Sekarang ini regulasi tentang Desa telah diatur khusus, terbitnya UU nomor 6 tahun 2014 tentang Desa menegaskan Desa bukan lagi local state goverment tapi Desa sebagai pemerintahan masyarakat, hybrid antara self governing community dan local self government.
UU Desa memberi kesan adanya “Desa Baru”, baru dalam pengertian regulasi yang baru, kedudukan Desa, serta pola pengelolaan Desa yang baru. Desa dalam perspektif UU sebelumnya merupakan “Desa Lama”.
Paradigma atau cara pandang yang dibangun antara Desa Lama dengan Desa Baru juga berbeda.
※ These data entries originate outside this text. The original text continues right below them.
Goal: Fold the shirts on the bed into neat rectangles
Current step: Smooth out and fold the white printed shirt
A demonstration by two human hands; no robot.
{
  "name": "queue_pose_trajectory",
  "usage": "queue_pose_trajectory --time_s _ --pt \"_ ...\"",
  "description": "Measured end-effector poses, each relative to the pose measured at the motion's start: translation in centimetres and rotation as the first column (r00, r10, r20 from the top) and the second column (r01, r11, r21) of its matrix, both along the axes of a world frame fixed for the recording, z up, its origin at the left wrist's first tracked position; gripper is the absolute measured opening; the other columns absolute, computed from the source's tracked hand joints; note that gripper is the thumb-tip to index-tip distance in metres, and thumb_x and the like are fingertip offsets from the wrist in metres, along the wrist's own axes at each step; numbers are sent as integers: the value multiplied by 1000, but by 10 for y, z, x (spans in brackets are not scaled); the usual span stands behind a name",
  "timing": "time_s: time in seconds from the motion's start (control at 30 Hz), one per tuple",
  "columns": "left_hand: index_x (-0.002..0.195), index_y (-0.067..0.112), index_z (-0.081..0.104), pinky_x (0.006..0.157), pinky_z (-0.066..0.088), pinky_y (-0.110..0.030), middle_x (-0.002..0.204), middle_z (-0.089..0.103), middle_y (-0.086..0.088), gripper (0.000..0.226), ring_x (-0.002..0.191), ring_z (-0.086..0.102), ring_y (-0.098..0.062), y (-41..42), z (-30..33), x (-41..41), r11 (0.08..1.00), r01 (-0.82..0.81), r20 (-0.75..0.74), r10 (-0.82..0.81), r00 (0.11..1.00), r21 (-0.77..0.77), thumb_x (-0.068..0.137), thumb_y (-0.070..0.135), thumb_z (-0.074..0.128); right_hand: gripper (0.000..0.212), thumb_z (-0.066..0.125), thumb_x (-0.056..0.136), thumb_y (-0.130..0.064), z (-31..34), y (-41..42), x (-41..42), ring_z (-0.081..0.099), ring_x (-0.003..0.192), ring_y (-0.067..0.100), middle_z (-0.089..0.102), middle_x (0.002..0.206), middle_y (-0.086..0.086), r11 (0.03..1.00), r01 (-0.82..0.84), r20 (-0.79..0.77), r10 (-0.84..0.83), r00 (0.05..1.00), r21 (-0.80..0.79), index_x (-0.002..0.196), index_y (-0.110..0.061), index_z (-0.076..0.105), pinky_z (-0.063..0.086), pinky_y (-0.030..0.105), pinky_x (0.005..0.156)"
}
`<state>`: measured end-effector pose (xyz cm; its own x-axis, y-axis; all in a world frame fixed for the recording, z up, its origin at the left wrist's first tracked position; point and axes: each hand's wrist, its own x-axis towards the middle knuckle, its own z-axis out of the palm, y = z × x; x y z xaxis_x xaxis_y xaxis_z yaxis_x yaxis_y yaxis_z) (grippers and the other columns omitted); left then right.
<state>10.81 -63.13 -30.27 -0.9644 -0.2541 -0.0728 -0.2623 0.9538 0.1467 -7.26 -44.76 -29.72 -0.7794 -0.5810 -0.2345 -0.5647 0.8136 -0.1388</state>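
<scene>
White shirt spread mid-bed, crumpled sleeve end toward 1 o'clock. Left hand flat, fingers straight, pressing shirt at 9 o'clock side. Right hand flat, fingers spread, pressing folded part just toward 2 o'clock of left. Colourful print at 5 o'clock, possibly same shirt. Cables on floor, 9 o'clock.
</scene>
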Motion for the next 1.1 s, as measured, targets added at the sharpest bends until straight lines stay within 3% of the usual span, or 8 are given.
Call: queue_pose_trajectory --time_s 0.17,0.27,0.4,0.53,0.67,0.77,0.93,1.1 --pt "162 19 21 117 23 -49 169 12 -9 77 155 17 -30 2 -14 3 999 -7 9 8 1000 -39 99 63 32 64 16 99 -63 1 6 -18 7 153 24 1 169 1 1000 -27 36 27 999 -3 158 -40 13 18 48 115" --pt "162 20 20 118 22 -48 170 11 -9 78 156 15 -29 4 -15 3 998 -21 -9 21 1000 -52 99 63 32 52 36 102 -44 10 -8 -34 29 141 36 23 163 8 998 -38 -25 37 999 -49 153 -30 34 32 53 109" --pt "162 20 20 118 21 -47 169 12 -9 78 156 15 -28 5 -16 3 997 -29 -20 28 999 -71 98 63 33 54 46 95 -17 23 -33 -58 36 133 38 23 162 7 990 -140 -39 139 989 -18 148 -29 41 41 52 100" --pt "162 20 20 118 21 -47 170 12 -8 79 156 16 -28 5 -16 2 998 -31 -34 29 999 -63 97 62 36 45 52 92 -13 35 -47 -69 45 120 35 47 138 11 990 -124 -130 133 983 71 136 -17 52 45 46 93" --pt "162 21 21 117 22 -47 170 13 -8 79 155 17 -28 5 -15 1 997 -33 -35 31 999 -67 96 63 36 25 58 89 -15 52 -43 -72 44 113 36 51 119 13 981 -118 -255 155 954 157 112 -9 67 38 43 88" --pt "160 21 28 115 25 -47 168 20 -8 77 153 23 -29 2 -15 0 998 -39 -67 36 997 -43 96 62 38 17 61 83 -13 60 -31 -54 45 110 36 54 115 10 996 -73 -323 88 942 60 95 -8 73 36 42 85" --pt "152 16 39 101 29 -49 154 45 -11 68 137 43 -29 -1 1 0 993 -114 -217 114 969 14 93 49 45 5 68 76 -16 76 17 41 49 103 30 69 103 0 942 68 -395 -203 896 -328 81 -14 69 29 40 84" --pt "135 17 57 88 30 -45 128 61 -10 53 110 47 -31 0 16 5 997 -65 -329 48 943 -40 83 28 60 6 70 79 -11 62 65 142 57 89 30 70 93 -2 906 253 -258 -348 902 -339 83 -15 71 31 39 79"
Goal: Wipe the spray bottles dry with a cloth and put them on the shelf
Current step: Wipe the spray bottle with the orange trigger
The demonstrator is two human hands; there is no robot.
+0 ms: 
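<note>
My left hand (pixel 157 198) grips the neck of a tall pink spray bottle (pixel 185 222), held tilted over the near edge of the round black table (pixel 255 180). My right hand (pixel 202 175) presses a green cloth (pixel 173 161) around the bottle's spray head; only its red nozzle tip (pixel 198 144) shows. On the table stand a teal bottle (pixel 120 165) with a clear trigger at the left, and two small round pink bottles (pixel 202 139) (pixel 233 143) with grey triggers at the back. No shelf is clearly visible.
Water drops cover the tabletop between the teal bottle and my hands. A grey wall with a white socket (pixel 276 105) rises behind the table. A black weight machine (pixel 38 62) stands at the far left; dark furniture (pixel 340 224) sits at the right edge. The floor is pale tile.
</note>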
Desa lama mengunakan asas atau prinsip Desentralisasi-residualitas, artinya Desa hanya menerima delegasi kewenangan dan urusan Desa dari Pemerintah Kabupaten/Kota. Desa hanya menerima sisa tanggung jawab termasuk anggaran dari urusan yang berkaiatan dengan pengaturan Desanya.
Sementara, Desa baru yang diusung oleh UU Desa hadir dengan asas atau prinsip umum Rekognisi-subsidiaritas. Rekognisi merupakan pengakuan dan penghormatan terhadap Desa, sesuai dengan semangat UUD 1945 Pasal 18 B ayat 2 yang memberikan pengakuan dan penghormatan terhadap kesatuan masyarakat hukum adat beserta hak-hak tradisionalnya.
Makna subsidiaritas menurut Sutoro Eko memiliki tiga makna antara lain; Pertama, subsidiaritas adalah lokalisasi penggunaan kewenangan dan pengambilan keputusan tentang kepentingan masyarakat setempat kepada Desa. Kedua, negara bukan menyerahkan kewenangan seperti asas desentralisasi, melainkan menetapkan kewenangan lokal berskala Desa menjadi kewenangan Desa melalui undang-undang. Ketiga, pemerintah tidak melakukan campur tangan (intervensi) dari atas terhadap kewenangan lokal Desa, melainkan melakukan dukungan dan fasilitasi terhadap Desa. Pemerintah mendorong, memberikan kepercayaan dan mendukung prakarsa dan tindakan Desa dalam mengatur dan mengurus kepentingan masyarakat setempat.
Data Buku
SERIAL BAHAN BACAAN
BUKU 2: KEPEMIMPINAN DESA
PENGARAH : Marwan Jafar (Menteri Desa, Pembangunan Daerah Tertinggal, dan Transmigrasi Republik Indonesia)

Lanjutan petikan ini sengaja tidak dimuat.